There are, I think, several ways of reading Brownstein’s reserve. One of the measures of success — for women in particular — is the right to remain unknown, and in presenting a memoir that is ultimately about her band’s music and not about the dirty nitty-gritty of her personal dramas, Brownstein insists that the music is all that needs to be known, that it stands on its own, as of course it does. This is a necessary expression of greatness, one that women are too seldom permitted, one that they too seldom allow themselves to claim. Or perhaps it is that the memoir plays against the frustration expressed elsewhere in the song that gives the book its name. “My whole life / Is like a picture of a sunny day,” Brownstein sings in the chorus of “Modern Girl,” an impression insistently undone over the course of the song. The book suggests that no life, private or public or some combination of the two, can ever be developed as clearly as a picture of a sunny day. And so Brownstein offers instead a series of shadowy snapshots, more true for being less vivid.

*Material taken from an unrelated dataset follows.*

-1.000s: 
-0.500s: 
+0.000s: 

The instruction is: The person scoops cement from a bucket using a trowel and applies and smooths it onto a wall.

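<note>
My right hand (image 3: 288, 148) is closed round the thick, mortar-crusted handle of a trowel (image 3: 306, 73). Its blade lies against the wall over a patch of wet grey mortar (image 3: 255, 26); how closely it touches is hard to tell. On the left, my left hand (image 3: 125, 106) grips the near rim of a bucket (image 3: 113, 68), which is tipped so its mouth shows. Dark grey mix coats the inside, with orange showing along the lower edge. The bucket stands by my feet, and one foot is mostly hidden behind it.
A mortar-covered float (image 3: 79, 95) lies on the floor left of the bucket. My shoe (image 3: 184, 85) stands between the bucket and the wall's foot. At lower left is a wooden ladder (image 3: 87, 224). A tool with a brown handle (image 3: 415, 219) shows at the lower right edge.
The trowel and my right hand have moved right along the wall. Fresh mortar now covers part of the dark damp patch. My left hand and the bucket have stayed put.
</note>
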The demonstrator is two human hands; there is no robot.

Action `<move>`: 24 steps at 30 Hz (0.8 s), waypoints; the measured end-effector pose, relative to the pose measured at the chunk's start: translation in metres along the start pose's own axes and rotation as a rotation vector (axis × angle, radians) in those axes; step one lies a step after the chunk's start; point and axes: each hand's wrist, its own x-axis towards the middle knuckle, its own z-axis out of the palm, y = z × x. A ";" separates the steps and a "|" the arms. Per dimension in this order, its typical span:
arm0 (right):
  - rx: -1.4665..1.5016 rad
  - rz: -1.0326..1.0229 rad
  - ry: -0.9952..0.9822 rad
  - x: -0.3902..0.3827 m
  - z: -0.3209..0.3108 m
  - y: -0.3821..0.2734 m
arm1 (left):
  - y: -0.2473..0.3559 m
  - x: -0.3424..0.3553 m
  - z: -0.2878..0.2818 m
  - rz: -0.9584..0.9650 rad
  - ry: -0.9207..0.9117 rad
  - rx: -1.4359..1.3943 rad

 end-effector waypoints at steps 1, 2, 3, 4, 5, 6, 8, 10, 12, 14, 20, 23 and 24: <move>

But it could be, too, that Brownstein knows how to keep the reader hungry. Many people today are likely to know Brownstein as the creator of “Portlandia,” the sketch comedy TV show she created and performs with Fred Armisen. That show is mentioned exactly once. Perhaps it will be the subject of a future book. Or perhaps — more likely — it too will be left to be itself, to speak viscerally and loudly and crystal clearly. “Hunger Makes Me a Modern Girl” crystallizes the power of one of Brownstein’s songs: When the words and the sound meld together, something more powerful than can be described sets in, and we lose ourselves in the music, needing no other story to keep us just full enough to want more.

Yevgeniya Traps is a frequent contributor to the Forward.